Exercise objective —
Take the lines below between the one holding "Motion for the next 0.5" and the one holding "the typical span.", inclusive, and copy them exactly. Add nothing.

════

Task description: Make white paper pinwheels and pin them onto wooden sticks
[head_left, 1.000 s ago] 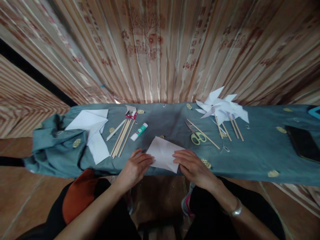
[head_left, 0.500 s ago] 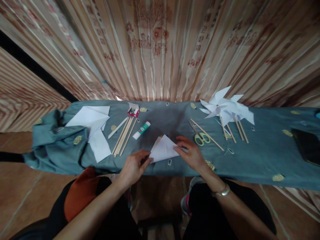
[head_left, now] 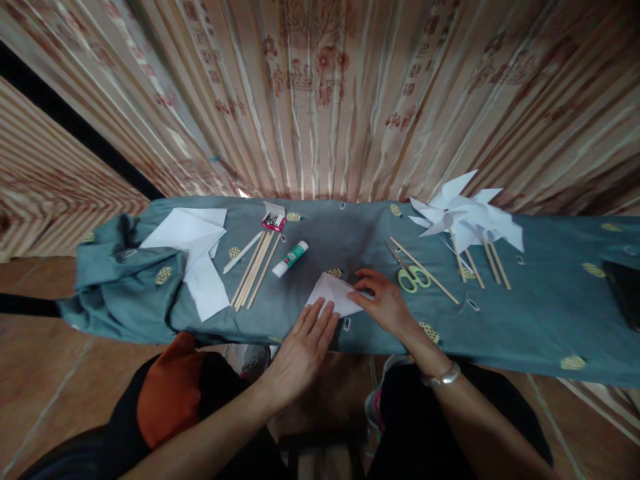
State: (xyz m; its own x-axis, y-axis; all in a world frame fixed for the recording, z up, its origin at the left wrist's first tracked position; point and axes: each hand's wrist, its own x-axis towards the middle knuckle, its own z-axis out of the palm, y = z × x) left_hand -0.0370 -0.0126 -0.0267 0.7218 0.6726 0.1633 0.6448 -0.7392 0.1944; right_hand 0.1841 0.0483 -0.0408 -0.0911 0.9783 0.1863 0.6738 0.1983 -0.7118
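Observation:
A folded white paper triangle (head_left: 334, 292) lies near the front edge of the grey-blue cloth-covered table (head_left: 525, 313). My left hand (head_left: 306, 345) lies flat with its fingers stretched out, fingertips pressing the paper's lower left part. My right hand (head_left: 383, 301) rests on the paper's right corner, fingers extended and pressing it down. Neither hand holds anything.
Yellow-handled scissors (head_left: 411, 275) and a loose stick (head_left: 424, 270) lie right of my right hand. White paper pinwheels (head_left: 465, 215) on sticks sit at back right. A glue stick (head_left: 290, 259), several wooden sticks (head_left: 256, 268), a pin box (head_left: 273, 219) and white sheets (head_left: 193, 248) lie left.
The paper went from a larger folded sheet to a smaller triangle. My left hand went from pinching its left edge to lying flat on it. My right hand stayed on the right corner.

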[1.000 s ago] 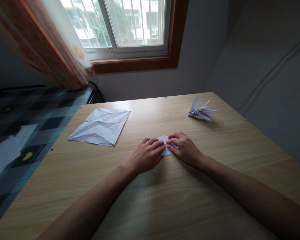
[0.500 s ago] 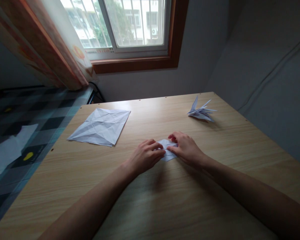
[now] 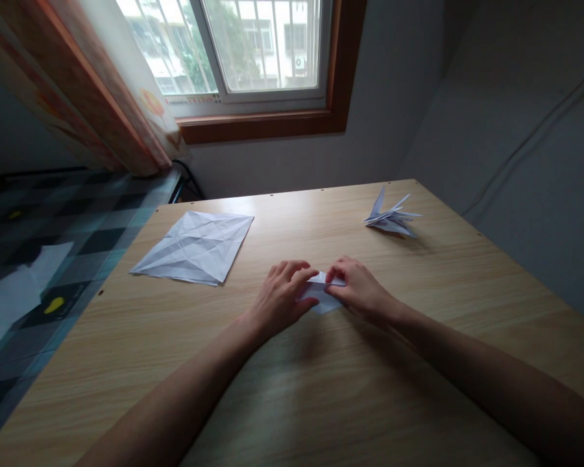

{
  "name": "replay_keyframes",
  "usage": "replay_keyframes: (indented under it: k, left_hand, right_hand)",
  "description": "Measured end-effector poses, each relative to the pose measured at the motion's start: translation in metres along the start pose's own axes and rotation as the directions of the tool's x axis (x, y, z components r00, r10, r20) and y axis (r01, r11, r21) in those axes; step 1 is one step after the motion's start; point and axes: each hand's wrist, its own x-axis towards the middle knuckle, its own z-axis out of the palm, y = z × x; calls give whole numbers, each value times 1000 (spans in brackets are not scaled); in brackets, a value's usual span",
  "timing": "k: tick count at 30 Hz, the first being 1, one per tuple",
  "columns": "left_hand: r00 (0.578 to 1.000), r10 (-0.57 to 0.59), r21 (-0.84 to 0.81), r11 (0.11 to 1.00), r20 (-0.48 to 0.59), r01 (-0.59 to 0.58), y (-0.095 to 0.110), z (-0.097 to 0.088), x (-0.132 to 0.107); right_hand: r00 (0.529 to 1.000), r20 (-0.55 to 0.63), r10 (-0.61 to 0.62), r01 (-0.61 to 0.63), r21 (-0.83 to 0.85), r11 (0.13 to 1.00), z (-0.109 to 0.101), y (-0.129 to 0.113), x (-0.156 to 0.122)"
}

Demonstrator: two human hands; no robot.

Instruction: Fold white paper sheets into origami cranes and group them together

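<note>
A small folded piece of white paper [image 3: 325,302] lies on the wooden table between my hands. With thumb and fingers closed, my right hand [image 3: 359,284] pinches a raised flap on its right side. My left hand [image 3: 285,293] rests at the paper's left edge, thumb and fingers spread apart, the thumb low and the fingers above. The left hand's fingers hide part of the paper's left side.
Creased white paper sheets [image 3: 199,246] lie at the table's back left. A spiky folded paper piece [image 3: 393,217] stands at the back right. The table [image 3: 282,402] meets a checked cloth surface [image 3: 92,214] on the left, with white paper [image 3: 19,292] on it.
My left thumb and fingers have spread apart, and the hand has lifted slightly. My right fingers have closed on the paper's flap, which is now raised. The other papers stay put.
</note>
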Motion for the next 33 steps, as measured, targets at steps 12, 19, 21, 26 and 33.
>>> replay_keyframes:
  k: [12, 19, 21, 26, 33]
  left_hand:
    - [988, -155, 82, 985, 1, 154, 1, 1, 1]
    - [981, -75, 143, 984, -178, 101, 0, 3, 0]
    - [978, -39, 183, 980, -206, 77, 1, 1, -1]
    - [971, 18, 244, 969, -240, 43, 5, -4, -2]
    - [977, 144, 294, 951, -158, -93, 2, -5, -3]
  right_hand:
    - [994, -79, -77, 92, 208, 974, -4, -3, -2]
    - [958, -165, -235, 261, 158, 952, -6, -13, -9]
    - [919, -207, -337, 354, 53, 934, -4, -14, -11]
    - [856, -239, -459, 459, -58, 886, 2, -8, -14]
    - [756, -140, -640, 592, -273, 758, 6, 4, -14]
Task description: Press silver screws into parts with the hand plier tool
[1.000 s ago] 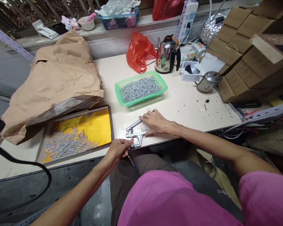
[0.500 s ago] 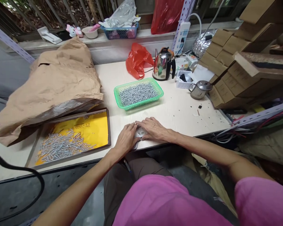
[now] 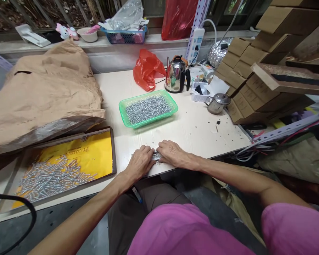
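Both hands closed on a metal tool at the table's near edge

From my seat behind the head camera, I have the left hand (image 3: pixel 140 161) and the right hand (image 3: pixel 174 154) almost meeting over a metal tool (image 3: pixel 156 156). It sits on the pale table (image 3: pixel 202 145), just inside the near edge, directly before the person's lap. The left fingers are curled around its left part, thumb on the near side; the right fingers and thumb grasp the other end. Only a short strip shows in the gap, so I cannot tell how hard either hand squeezes.

Toward me the margin is thin: the tabletop stops right behind the hands. Ahead, a strip of pale surface runs to the green plastic basket (image 3: pixel 143 124), which holds a bed of small metal pins (image 3: pixel 149 109). On the left, the dark right wall of a shallow tray (image 3: pixel 113 152) stands near the left hand, and brown paper (image 3: pixel 48 85) overhangs the tray's far side. Inside, more loose pins (image 3: pixel 55 180) lie on a yellow sheet (image 3: pixel 101 145).

My widest room is rightward, over scattered dark bits (image 3: pixel 218 122), as far as the lidded metal cup (image 3: pixel 216 106) and the stacked cardboard boxes (image 3: pixel 257 94). The electric kettle (image 3: pixel 174 76) and red plastic bag (image 3: pixel 146 69) bound the back.
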`<state>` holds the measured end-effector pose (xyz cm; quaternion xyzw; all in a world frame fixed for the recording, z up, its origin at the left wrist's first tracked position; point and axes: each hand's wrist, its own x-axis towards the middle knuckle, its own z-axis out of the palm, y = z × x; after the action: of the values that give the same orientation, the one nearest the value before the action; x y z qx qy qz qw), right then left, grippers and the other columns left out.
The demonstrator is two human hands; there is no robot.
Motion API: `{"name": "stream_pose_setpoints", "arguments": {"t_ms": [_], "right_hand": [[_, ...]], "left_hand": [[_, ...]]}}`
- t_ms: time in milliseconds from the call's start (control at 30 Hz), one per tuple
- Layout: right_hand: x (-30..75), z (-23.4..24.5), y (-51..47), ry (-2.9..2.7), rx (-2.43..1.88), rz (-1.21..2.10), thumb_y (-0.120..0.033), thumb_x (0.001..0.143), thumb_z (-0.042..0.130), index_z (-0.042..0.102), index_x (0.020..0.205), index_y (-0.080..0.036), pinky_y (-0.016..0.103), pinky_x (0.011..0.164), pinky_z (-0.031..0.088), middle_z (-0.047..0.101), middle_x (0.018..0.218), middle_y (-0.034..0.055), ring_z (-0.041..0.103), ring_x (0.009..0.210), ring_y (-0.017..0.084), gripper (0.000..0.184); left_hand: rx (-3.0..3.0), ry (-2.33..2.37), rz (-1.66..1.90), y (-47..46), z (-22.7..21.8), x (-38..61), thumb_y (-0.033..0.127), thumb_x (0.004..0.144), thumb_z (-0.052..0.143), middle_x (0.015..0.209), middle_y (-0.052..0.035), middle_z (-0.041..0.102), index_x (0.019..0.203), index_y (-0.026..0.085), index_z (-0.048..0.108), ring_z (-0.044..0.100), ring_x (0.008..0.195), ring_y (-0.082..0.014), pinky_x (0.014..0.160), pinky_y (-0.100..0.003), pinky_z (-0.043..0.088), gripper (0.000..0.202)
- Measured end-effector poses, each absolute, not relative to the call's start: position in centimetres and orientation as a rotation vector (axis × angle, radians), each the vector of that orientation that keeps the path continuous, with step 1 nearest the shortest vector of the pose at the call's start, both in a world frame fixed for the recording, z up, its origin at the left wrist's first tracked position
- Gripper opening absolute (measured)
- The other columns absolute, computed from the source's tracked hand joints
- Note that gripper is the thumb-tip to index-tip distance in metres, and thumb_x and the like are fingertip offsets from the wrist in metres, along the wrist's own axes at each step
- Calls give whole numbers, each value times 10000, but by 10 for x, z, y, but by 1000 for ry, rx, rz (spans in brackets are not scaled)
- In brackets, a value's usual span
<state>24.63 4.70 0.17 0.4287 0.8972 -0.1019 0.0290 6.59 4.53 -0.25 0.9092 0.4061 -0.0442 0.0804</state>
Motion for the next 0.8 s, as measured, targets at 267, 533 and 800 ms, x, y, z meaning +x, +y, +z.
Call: {"name": "stream_pose_setpoints", "arguments": {"t_ms": [267,533,800], "right_hand": [[250,-14,40,2801,1407,-296,-319,917,567,646,958,-143,298,731,369,616,930,79,554,870,196,197],[266,2,57,2854,1283,-400,-421,934,518,652,1035,-140,293,791,353,615,975,97,540,904,190,328],[252,-6,88,2778,1512,-186,-300,921,558,666,902,-154,325,816,293,643,955,79,516,955,214,183]], "left_hand": [[2657,1306,-63,40,-7,69,253,907,497,939,-113,627,975,147,624,560,945,-276,756,-396,491,179],[2614,1390,512,-14,-43,71,203,950,409,1366,-168,523,1250,141,541,395,1351,-293,1063,-489,399,333],[2545,1301,590,-42,-44,90,378,934,479,1326,-145,577,1261,149,541,442,1320,-308,1096,-539,345,404]]}}
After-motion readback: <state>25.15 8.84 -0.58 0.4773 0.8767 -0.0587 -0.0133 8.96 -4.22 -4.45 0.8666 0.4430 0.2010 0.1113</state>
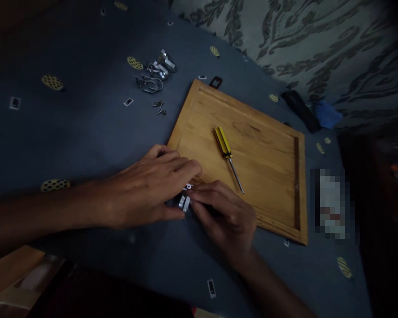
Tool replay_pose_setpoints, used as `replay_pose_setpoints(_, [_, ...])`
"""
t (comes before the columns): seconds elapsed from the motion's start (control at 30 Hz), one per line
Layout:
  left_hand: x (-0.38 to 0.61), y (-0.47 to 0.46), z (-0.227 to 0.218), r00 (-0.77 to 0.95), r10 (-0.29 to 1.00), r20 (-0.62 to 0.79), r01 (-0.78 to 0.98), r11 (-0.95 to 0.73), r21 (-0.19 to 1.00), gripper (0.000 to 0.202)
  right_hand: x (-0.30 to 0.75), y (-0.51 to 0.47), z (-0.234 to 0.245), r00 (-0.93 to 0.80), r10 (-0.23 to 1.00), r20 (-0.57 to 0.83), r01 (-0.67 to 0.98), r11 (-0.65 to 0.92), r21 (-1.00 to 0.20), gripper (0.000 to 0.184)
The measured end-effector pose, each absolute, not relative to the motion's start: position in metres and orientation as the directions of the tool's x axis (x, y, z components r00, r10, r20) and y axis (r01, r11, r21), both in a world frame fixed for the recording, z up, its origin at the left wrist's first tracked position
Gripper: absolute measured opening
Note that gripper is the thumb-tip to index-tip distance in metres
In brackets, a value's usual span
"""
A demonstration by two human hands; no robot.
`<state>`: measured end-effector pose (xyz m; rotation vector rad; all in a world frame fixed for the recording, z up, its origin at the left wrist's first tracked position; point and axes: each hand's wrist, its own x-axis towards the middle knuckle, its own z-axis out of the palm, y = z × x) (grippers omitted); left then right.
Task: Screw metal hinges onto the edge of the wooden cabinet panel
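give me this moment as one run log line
left hand: at metal fitting by wooden panel; right hand: at same fitting; yellow-handled screwdriver: lying on panel; loose screws: on blue tablecloth

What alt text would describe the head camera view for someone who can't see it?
The left hand and right hand meet at a metal fitting by the near edge of a wooden panel. A yellow-handled screwdriver lies on the panel; screws and more fittings lie to its left on a blue patterned surface.

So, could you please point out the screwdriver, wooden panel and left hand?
Screwdriver (226,150): head view, yellow handle near the shaft.
Wooden panel (262,159): head view, bare face.
Left hand (149,186): head view, back of the hand.
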<state>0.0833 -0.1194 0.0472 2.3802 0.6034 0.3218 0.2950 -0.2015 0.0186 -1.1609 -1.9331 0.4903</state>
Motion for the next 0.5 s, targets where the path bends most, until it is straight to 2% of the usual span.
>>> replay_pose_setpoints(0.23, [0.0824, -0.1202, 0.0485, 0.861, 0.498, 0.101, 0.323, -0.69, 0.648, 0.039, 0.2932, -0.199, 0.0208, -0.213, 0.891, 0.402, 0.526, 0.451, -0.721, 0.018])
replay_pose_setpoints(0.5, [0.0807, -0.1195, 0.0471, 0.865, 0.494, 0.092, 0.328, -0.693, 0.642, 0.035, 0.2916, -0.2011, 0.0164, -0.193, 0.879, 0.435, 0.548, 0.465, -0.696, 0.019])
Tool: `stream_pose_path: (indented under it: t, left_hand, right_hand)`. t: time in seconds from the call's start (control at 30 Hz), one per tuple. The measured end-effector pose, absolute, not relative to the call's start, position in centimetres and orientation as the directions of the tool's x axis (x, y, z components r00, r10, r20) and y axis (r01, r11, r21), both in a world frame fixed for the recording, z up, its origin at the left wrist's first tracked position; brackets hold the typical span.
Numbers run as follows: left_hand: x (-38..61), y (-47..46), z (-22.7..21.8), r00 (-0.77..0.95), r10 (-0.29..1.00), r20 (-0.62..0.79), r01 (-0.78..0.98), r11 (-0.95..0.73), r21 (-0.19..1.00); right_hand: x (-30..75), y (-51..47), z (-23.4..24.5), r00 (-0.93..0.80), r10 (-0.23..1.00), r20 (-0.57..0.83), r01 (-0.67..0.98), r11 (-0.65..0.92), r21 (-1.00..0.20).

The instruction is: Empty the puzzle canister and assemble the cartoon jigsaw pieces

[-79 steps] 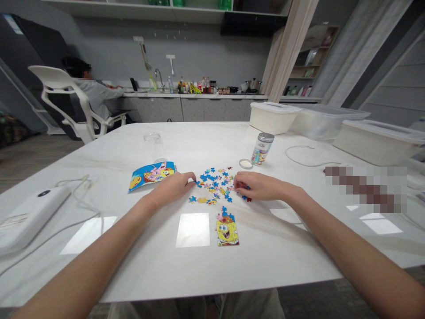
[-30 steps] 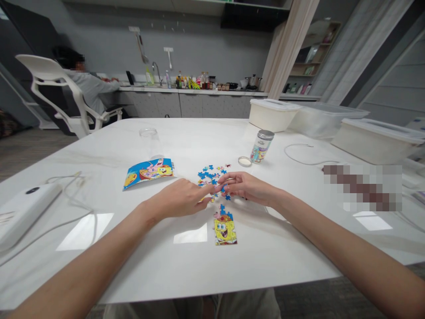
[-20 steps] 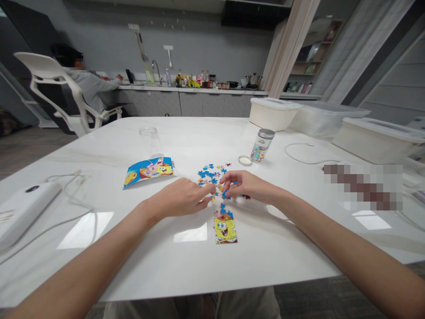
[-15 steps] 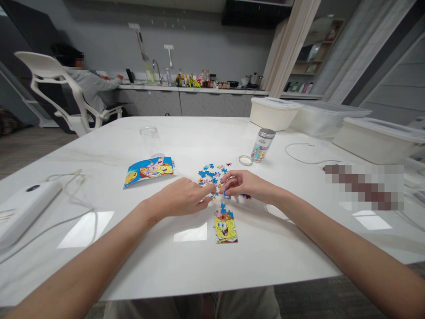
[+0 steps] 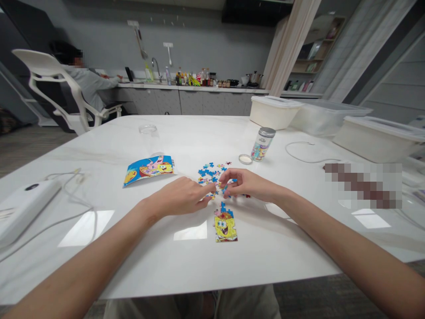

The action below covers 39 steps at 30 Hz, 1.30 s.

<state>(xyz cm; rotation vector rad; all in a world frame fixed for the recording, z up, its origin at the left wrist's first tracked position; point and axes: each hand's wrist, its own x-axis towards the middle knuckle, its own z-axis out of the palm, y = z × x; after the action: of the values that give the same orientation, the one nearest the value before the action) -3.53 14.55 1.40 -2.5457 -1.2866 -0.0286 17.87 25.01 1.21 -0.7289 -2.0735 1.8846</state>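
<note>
Loose blue and pink puzzle pieces (image 5: 209, 171) lie scattered on the white table (image 5: 186, 137). My left hand (image 5: 181, 197) rests palm down just left of them, its fingers pinched together at the pile's near edge. My right hand (image 5: 247, 184) hovers over the pile's right side with fingers curled in a pinch around a small piece. Both sets of fingertips nearly meet. A joined yellow cartoon puzzle section (image 5: 225, 223) lies just in front of the hands.
A cartoon picture card (image 5: 149, 165) lies left of the pile. A small printed tin (image 5: 263, 144) and its lid (image 5: 245, 159) stand behind. Plastic bins (image 5: 275, 111) line the right. A white device (image 5: 23, 206) with cable sits left. A person sits at the far counter.
Both hands drew nearer to each other and closer to me, from the pile's two sides to its near edge. In the last second they barely shifted; my right fingers curled more.
</note>
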Motion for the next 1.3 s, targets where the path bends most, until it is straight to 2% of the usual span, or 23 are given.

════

Result for this task —
Motion for the next 0.5 s, targets where the path bends most, until it is straight to 2% of the usual span.
>>> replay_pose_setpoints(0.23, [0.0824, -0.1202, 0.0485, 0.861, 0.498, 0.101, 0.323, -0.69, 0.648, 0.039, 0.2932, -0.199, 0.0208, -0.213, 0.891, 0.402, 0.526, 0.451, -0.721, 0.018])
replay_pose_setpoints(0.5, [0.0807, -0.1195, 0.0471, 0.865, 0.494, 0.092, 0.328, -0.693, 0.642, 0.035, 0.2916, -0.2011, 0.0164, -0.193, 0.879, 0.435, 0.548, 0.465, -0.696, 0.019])
Tool: `stream_pose_path: (indented under it: t, left_hand, right_hand)`. t: time in seconds from the call's start (control at 30 Hz), one per tuple. The measured end-effector pose, absolute, not relative to the call's start, position in centimetres and orientation as the directions of the tool's x axis (x, y, z components r00, r10, r20) and y axis (r01, r11, r21), both in a world frame fixed for the recording, z up, its origin at the left wrist's first tracked position; brackets hold the typical span.

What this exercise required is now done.